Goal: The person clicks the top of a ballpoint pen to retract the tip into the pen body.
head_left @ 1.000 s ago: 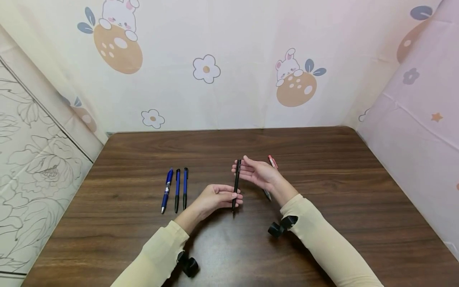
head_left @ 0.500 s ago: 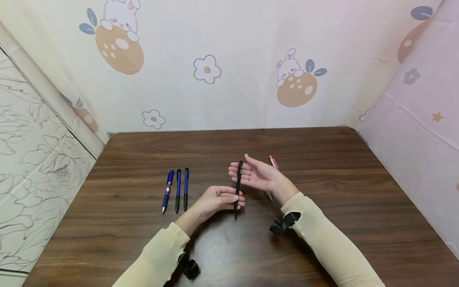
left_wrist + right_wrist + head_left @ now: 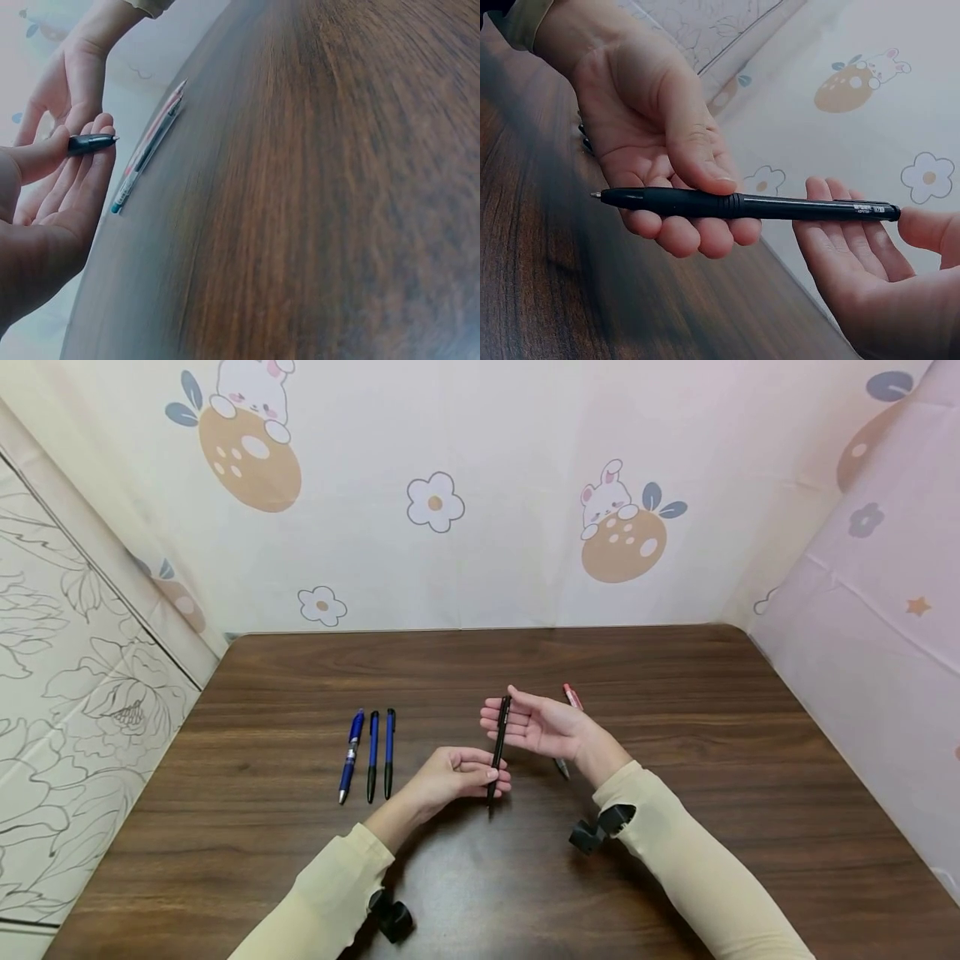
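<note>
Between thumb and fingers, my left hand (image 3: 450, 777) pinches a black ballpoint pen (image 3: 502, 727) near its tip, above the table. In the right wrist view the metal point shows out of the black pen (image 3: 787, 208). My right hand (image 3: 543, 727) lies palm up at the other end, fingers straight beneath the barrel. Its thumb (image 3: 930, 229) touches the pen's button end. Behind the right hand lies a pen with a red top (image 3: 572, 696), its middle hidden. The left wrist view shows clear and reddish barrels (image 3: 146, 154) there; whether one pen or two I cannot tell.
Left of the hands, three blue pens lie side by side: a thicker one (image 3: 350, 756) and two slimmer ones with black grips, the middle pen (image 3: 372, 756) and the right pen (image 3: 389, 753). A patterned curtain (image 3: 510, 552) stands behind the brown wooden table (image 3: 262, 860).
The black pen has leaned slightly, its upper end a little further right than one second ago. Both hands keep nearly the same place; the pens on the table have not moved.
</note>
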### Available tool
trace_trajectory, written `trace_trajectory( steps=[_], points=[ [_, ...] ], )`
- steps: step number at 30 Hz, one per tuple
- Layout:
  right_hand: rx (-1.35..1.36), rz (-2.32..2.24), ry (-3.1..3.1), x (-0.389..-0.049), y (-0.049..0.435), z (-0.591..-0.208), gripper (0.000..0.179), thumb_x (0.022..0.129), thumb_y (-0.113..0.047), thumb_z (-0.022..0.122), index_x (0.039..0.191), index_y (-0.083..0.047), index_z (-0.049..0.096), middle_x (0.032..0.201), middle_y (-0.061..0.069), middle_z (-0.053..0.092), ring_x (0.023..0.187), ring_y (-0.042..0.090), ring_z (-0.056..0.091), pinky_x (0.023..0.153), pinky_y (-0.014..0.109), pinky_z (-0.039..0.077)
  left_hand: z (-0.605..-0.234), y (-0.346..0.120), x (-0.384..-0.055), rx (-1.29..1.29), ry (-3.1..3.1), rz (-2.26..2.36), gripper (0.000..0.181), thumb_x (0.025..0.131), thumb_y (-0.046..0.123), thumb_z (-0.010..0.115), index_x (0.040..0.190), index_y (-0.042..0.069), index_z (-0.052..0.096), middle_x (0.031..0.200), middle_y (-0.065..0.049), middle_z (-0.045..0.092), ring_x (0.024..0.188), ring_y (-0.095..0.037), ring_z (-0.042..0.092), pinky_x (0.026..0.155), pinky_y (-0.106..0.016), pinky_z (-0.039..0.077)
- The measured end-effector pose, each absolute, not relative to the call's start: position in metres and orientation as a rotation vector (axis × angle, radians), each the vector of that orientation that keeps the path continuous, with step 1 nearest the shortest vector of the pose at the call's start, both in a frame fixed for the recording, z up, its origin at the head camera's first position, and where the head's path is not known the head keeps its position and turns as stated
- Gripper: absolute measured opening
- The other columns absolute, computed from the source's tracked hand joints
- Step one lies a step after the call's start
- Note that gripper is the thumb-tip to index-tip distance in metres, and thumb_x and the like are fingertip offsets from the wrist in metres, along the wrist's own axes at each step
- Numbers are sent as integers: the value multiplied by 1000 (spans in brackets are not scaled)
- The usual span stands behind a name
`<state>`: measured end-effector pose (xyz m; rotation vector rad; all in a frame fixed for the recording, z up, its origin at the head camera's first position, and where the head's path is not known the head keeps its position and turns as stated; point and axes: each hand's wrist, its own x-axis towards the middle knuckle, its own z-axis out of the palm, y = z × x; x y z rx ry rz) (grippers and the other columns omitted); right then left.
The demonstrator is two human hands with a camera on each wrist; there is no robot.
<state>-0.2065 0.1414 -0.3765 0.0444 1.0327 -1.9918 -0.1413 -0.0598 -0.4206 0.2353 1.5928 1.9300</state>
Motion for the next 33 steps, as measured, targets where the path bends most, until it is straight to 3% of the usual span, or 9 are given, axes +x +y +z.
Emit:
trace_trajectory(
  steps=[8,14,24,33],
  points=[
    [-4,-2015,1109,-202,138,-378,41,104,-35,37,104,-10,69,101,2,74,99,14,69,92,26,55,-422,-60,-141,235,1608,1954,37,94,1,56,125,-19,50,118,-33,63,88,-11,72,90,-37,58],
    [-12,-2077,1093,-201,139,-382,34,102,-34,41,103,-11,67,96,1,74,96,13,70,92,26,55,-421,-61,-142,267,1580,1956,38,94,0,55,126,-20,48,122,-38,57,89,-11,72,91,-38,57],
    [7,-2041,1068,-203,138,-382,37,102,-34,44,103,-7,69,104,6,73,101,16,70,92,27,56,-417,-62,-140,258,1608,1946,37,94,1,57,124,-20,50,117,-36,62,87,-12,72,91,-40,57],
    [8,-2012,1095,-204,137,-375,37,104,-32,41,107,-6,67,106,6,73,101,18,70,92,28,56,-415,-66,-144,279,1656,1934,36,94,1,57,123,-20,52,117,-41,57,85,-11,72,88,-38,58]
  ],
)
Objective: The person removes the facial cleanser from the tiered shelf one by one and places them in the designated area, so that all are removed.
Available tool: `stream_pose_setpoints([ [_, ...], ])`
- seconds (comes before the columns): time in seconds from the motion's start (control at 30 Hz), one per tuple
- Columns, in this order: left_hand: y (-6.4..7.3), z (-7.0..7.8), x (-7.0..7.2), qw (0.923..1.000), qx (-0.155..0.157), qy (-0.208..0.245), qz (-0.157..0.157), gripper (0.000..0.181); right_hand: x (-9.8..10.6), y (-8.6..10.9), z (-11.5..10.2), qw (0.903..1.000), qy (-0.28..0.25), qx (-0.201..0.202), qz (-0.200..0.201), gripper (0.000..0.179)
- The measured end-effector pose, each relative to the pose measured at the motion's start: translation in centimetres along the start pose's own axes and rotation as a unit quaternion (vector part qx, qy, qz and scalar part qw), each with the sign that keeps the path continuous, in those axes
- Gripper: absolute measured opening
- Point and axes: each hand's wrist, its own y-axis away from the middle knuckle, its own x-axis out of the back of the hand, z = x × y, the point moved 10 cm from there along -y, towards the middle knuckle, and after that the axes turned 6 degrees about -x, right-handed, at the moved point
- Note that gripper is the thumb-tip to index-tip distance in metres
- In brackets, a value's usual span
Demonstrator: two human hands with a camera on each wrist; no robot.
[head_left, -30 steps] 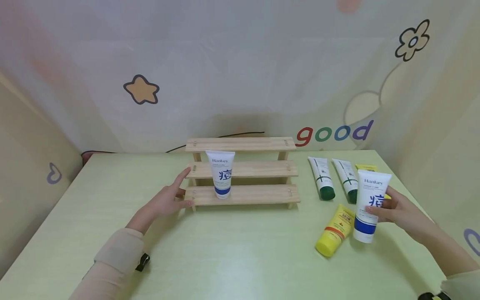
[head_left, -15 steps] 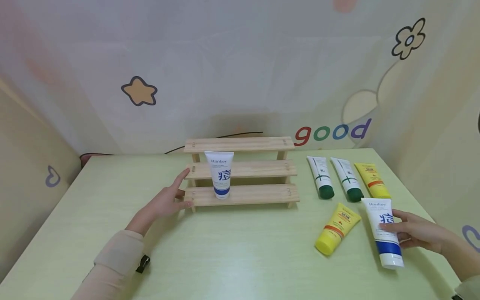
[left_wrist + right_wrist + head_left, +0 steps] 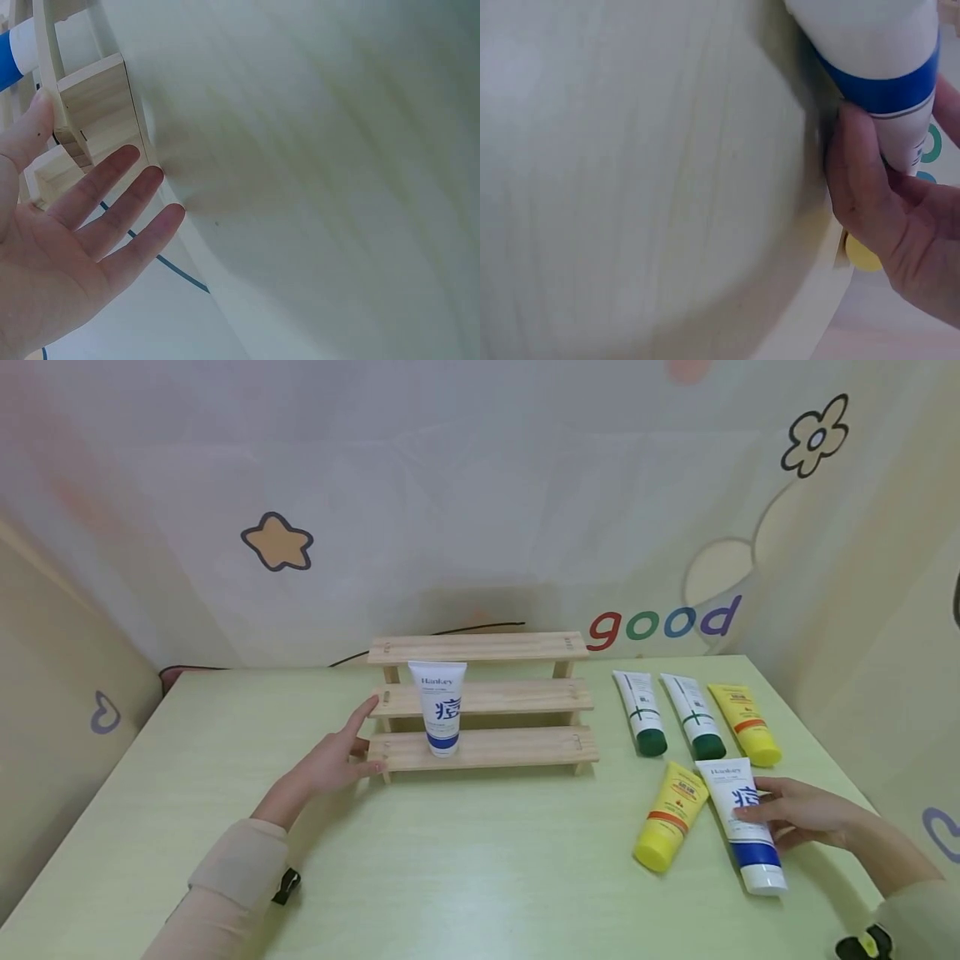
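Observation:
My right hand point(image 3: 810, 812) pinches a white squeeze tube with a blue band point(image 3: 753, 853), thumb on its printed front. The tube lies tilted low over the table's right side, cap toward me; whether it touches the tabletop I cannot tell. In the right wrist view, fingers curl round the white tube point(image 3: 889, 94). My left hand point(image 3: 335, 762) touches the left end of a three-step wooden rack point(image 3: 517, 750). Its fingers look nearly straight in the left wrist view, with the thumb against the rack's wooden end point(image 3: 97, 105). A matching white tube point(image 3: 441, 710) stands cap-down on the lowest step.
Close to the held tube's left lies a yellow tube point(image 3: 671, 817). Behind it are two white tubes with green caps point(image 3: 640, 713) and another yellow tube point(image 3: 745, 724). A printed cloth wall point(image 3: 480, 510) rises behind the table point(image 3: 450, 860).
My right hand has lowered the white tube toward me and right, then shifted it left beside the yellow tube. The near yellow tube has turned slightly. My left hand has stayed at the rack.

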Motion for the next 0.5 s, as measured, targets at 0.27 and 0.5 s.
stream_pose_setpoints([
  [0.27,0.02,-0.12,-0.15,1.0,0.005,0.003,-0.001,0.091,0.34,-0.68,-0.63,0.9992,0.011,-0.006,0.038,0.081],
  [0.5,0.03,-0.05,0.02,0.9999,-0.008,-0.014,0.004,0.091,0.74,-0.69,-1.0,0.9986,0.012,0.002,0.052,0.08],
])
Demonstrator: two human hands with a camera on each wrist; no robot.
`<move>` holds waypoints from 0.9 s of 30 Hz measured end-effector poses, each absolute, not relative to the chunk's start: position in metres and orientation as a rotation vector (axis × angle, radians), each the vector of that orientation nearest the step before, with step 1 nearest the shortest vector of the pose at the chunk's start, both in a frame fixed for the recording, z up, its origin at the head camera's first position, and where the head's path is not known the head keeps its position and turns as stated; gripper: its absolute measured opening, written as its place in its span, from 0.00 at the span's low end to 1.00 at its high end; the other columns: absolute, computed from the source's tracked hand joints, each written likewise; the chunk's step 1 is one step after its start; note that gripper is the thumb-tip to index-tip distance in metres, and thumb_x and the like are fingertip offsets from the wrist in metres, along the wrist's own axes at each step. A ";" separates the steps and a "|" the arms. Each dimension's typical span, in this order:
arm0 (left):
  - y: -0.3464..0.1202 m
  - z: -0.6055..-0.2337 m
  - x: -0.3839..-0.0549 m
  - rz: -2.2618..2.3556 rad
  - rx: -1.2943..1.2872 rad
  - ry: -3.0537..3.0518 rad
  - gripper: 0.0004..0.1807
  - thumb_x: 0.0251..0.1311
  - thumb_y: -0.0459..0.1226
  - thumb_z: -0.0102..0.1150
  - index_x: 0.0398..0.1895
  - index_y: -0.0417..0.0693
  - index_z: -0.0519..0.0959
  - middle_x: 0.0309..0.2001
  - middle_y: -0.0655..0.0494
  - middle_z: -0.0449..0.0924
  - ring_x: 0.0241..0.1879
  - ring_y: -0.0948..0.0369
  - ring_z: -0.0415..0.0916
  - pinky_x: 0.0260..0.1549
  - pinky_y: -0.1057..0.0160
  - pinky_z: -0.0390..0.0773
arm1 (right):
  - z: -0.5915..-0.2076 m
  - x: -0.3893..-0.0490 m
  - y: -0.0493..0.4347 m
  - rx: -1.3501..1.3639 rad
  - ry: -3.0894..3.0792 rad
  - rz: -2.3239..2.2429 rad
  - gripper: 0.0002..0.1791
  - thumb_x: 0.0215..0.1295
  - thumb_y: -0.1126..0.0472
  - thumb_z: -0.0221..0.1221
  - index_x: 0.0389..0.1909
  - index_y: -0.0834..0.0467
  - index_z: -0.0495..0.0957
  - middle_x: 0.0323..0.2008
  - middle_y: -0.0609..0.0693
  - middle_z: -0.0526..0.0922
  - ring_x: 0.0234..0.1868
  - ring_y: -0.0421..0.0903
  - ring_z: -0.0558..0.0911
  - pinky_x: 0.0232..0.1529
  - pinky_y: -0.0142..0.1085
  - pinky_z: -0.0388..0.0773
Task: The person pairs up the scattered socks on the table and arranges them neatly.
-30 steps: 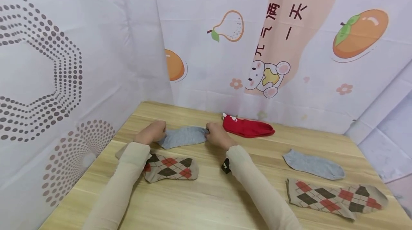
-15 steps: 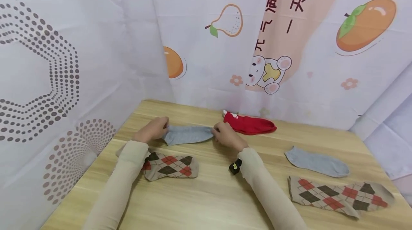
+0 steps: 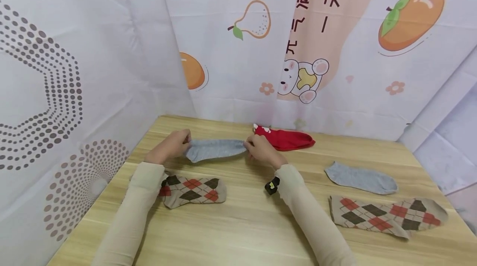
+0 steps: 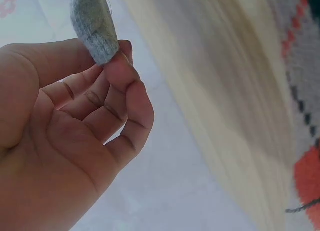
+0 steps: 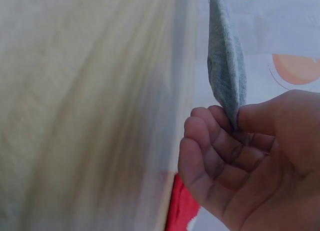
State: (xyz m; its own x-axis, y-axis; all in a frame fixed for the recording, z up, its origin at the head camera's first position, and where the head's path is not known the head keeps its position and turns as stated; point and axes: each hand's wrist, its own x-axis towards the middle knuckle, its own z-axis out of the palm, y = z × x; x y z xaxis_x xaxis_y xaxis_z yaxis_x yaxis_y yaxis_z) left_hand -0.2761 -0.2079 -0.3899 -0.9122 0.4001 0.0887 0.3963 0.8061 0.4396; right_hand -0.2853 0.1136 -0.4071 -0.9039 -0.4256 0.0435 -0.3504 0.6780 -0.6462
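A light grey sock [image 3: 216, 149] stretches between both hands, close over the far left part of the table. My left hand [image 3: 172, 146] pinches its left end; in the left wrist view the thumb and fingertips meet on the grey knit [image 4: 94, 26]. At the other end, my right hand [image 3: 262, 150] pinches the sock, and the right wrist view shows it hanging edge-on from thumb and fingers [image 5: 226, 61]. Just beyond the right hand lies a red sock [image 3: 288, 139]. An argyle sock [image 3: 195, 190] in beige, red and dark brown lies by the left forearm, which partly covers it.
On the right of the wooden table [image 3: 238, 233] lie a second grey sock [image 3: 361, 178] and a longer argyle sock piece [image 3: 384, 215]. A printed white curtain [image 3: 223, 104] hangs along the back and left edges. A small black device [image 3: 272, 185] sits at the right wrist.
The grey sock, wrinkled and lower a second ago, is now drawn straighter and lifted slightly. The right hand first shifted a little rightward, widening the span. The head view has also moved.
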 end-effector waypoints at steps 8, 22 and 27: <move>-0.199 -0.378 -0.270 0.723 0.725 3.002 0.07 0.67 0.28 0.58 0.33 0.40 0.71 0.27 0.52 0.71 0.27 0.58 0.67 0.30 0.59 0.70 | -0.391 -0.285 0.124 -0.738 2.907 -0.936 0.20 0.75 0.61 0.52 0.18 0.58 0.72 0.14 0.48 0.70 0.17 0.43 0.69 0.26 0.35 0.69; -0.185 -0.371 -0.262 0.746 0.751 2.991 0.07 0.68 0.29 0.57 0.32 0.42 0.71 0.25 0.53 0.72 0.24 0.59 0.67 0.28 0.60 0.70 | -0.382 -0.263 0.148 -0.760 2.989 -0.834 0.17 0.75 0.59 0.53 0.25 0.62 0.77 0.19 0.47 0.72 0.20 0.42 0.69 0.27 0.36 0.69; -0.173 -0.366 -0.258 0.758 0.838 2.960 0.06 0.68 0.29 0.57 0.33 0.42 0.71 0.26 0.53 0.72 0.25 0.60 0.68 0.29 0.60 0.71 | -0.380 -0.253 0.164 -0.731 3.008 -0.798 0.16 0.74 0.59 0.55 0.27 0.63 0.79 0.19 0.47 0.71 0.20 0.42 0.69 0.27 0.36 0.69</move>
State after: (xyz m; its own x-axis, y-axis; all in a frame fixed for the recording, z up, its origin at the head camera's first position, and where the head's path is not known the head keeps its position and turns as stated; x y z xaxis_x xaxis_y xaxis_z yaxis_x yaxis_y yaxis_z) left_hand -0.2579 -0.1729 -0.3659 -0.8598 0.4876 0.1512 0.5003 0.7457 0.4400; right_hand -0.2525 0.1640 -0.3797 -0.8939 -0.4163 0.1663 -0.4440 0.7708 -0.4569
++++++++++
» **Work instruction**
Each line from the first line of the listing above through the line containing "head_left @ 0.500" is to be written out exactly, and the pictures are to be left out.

» **Expected answer**
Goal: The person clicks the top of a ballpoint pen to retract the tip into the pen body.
head_left @ 1.000 s ago: 
head_left @ 0.500 s ago: 

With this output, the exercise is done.